Type checkers verify it statically. "Find all references" on Iris shows every
function that consumes that schema — rename a column and your type checker flags
every site that needs updating, across teams, across repos.
Built on ibis and pandera, not replacing them¶
Tacit is not a new DataFrame library or a new validation framework. It builds on ibis for the DataFrame API and query execution, and pandera for data validation. Tacit provides a unified interface with type safety on top.
A tacit.DataFrame[S] is an ibis Table — you write transformations with the
full ibis expression API, execute against any ibis backend, and get autocomplete
on column names.
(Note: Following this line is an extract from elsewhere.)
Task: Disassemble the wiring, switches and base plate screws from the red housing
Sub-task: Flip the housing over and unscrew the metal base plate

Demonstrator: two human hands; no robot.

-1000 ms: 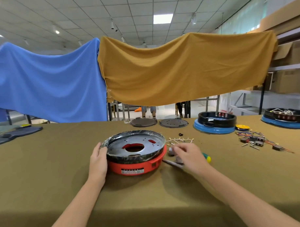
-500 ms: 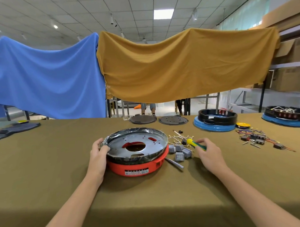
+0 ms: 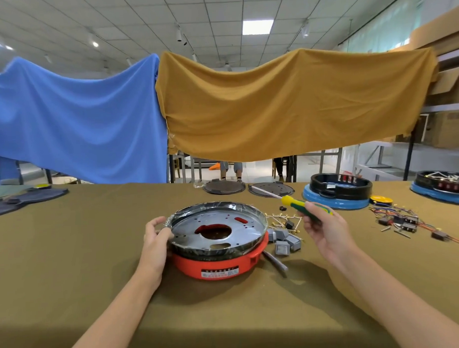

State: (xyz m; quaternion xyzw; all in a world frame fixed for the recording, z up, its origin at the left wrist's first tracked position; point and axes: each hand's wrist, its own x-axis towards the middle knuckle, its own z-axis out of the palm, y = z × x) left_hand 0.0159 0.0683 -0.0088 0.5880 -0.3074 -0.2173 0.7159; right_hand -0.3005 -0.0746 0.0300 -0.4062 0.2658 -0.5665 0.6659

Validation constraints are pandera Check objects — anything
pandera can validate, tacit can validate. You can drop down to raw ibis or
pandera at any point.
This also means tacit inherits some of their current limitations — for example, ibis's type stubs don't cover every dynamic API, so some type checker warnings may require annotations. We document workarounds as we find them.
How is tacit different from...¶
Raw pandera — pandera is excellent at runtime validation, and tacit builds
on it — all constraint checking is pandera under the hood. But pandera alone
validates and hands you back an untyped DataFrame. Your editor doesn't know
what columns exist after validation, your type checker can't verify that one
pipeline stage feeds correctly into the next, and there's no static safety
between validation points. Tacit is the missing piece: it extends pandera with
DataFrame[S] so the schema stays visible to your editor and type checker
throughout the entire pipeline, not just at the validation boundary.
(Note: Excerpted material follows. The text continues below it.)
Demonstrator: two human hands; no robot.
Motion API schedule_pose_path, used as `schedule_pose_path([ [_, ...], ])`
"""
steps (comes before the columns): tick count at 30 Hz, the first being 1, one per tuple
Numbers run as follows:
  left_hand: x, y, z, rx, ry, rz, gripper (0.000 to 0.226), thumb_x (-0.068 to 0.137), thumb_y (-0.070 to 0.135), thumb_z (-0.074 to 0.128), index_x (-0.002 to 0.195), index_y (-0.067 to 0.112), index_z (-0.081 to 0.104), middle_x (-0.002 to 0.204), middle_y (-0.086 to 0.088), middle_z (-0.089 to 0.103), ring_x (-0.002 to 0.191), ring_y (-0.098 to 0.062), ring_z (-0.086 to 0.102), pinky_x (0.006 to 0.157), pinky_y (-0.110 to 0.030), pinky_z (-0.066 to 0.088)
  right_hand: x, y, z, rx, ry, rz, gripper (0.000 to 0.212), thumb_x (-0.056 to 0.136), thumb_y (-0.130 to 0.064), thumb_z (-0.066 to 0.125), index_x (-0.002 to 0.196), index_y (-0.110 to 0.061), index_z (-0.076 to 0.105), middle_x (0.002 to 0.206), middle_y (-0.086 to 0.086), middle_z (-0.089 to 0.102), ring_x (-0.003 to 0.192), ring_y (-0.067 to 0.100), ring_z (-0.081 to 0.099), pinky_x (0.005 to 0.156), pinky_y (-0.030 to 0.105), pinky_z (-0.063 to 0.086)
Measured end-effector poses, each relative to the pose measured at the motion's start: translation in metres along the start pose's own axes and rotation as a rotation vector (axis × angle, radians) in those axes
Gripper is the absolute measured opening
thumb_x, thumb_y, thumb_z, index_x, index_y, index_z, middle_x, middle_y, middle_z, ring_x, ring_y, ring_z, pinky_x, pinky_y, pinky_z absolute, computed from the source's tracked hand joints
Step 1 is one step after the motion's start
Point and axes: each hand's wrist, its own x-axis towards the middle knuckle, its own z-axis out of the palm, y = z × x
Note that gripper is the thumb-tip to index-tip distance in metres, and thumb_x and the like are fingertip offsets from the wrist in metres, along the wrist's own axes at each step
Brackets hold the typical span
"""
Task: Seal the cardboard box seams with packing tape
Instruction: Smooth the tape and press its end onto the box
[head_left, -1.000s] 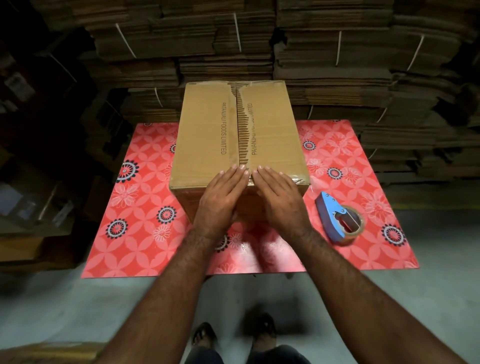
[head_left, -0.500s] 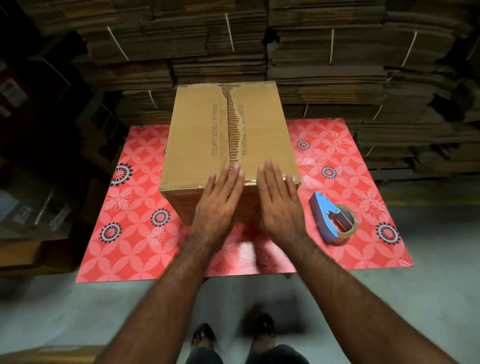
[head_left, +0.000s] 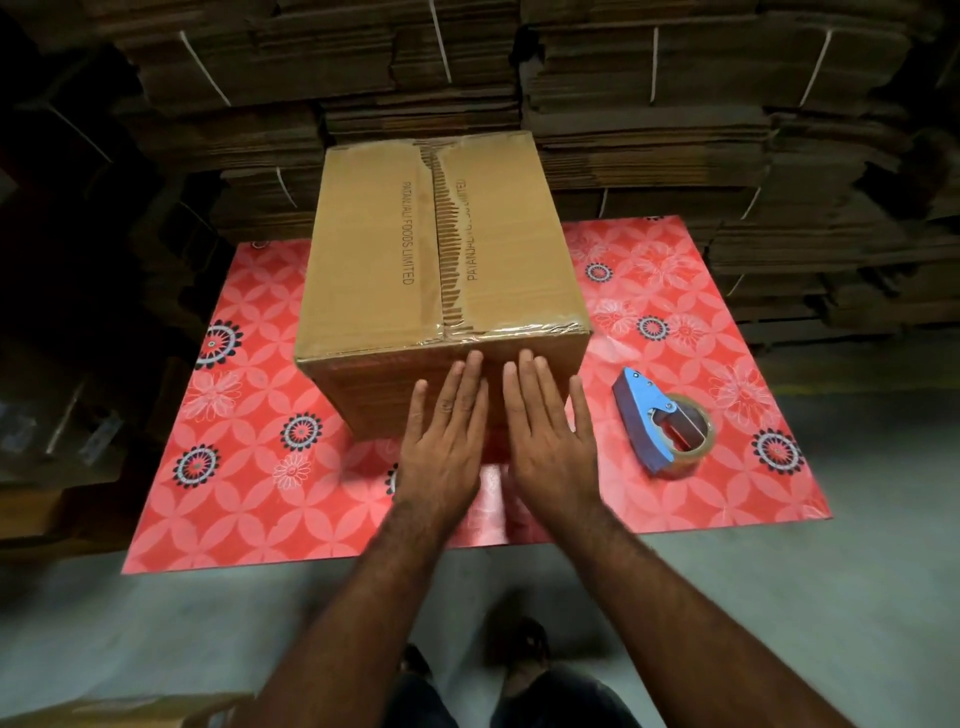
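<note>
A closed brown cardboard box (head_left: 374, 260) stands on the red patterned table (head_left: 244, 467). Its top centre seam is ragged, and clear tape shines along the near top edge. My left hand (head_left: 441, 441) and my right hand (head_left: 550, 441) lie flat side by side against the box's near side, fingers straight, fingertips just below the top edge. Neither hand holds anything. A blue tape dispenser (head_left: 662, 421) with a roll of brown tape lies on the table to the right of my right hand.
Tall stacks of flattened cardboard (head_left: 649, 104) rise right behind the table. Dark clutter and boxes (head_left: 62, 415) fill the left side. Grey floor (head_left: 156, 623) lies in front, with my feet near the table's near edge. Another carton corner (head_left: 130, 712) shows at bottom left.
Both hands have slid down from the box's top near edge onto its front face. The view has shifted slightly; the box and dispenser stay put.
</note>
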Motion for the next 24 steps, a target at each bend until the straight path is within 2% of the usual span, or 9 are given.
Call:
schedule_pose_path([
  [2,0.007,0.003,-0.022,-0.087,0.095,0.003,0.072,0.087,0.014,0.058,0.153,0.001,0.031,0.165,-0.017,0.015,0.154,-0.028,0.013,0.121,-0.057,0.015,0.013,0.006,-0.023,0.093,0.178,0.068,0.052,0.088,-0.014,0.054,0.14,-0.011,0.055,0.142,0.009,0.055,0.132,0.026,0.05,0.114,0.048,0.032],
  [3,0.016,0.004,-0.033,-0.148,0.17,-0.011,0.065,0.089,0.011,0.055,0.151,0.001,0.038,0.162,-0.017,0.025,0.152,-0.029,0.02,0.12,-0.057,0.019,0.025,0.011,-0.034,0.13,0.258,0.106,0.041,0.091,-0.015,0.055,0.132,-0.014,0.061,0.132,0.006,0.061,0.122,0.026,0.055,0.109,0.046,0.035],
  [5,0.044,0.005,-0.049,-0.257,0.257,-0.048,0.051,0.096,0.012,0.05,0.146,0.002,0.046,0.156,-0.016,0.04,0.147,-0.03,0.033,0.119,-0.054,0.025,0.055,0.024,-0.045,0.171,0.312,0.116,0.032,0.099,-0.022,0.054,0.128,-0.014,0.063,0.128,0.005,0.062,0.12,0.026,0.055,0.107,0.045,0.038],
  [8,0.075,0.001,-0.045,-0.304,0.216,0.012,0.042,0.101,0.015,0.051,0.14,0.001,0.053,0.147,-0.016,0.052,0.14,-0.029,0.045,0.118,-0.049,0.029,0.082,0.045,-0.034,0.188,0.225,-0.03,0.036,0.096,-0.022,0.062,0.13,-0.01,0.062,0.136,0.007,0.06,0.131,0.027,0.051,0.111,0.043,0.035],
  [11,0.08,-0.005,-0.036,-0.325,0.18,0.038,0.045,0.092,0.009,0.05,0.136,0.001,0.058,0.142,-0.015,0.057,0.135,-0.03,0.051,0.117,-0.046,0.031,0.081,0.063,-0.017,0.19,0.137,-0.131,0.048,0.086,-0.013,0.071,0.132,-0.008,0.061,0.138,0.008,0.059,0.131,0.026,0.052,0.111,0.041,0.035],
  [18,0.072,-0.032,-0.049,-0.382,0.078,0.202,0.062,0.083,0.003,0.039,0.144,0.004,0.051,0.149,-0.012,0.05,0.142,-0.027,0.043,0.117,-0.047,0.033,0.076,0.082,-0.022,0.322,0.101,-0.227,0.045,0.095,-0.012,0.064,0.138,-0.002,0.055,0.145,0.014,0.053,0.138,0.029,0.046,0.114,0.045,0.036],
  [20,0.076,-0.032,-0.054,-0.397,0.036,0.164,0.064,0.081,0.011,0.04,0.144,0.003,0.05,0.15,-0.013,0.049,0.142,-0.028,0.042,0.117,-0.049,0.032,0.07,0.082,-0.026,0.401,0.083,-0.153,0.046,0.101,-0.016,0.055,0.143,0.001,0.047,0.151,0.017,0.044,0.144,0.028,0.036,0.117,0.044,0.032],
  [24,0.09,0.002,-0.059,-0.523,0.002,0.162,0.074,0.071,0.011,0.038,0.143,0.002,0.05,0.15,-0.015,0.048,0.143,-0.028,0.041,0.12,-0.047,0.028,0.06,0.059,-0.028,0.808,-0.001,0.248,0.057,0.104,-0.016,0.038,0.156,-0.001,0.02,0.164,0.012,0.016,0.152,0.016,0.013,0.123,0.033,0.016],
])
Great Expectations — a test-suite approach: you write expectations separately from your code and run them as a validation step. Tacit integrates validation into the code itself — the schema is the source of truth, not a parallel test suite that can drift.
dbt tests — SQL-only, post-hoc. You write tests in YAML or SQL that run after transformations. Tacit validates at the Python layer, at the boundary where data enters your pipeline, with the same schema that gives you type safety and editor support.
Design principles¶
- Strict by default. Unexpected columns are an error, not silently ignored. You can opt into loose mode when you need it.
- Parsing is the gateway.
Schema.parse()coerces types and validates in one call. No separate coercion step. - Library, not framework. Use tacit with Dagster, Airflow, a script, a notebook — anything that runs Python and ibis. It provides tools for writing type-safe transformations, not an execution environment.
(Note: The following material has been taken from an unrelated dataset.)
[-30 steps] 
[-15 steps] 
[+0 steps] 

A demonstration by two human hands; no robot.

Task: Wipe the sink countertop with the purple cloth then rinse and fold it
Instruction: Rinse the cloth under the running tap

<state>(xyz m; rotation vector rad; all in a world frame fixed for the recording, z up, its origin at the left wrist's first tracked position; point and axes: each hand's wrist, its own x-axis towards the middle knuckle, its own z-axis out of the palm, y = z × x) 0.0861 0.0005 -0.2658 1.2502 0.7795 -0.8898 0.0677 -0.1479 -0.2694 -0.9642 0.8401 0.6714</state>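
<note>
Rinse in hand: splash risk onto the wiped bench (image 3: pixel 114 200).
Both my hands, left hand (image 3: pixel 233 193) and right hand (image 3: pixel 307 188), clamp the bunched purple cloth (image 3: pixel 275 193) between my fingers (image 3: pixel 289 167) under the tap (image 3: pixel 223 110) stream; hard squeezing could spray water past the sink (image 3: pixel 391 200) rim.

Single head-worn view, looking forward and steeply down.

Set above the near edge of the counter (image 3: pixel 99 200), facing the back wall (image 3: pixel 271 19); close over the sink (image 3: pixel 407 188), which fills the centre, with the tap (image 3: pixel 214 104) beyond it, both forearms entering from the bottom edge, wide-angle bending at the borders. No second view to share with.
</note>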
- Ibis-native. Transformations use ibis's expression API directly. Tacit handles contracts, ibis handles the DataFrame API and query execution.
Who is this for¶
Tacit is for data engineers and ML engineers building DataFrame pipelines in Python who want their data assumptions to be explicit, checkable, and enforced by the type system.
It's a good fit if you:
- Use ibis (or want to) for backend-portable DataFrame operations
- Want Pydantic-style schemas for your pipeline data
- Care about type safety and editor support in data code
- Work in teams where schema changes need to be traceable
It's probably not for you if:
- You don't use DataFrames (tacit is specifically for tabular data pipelines)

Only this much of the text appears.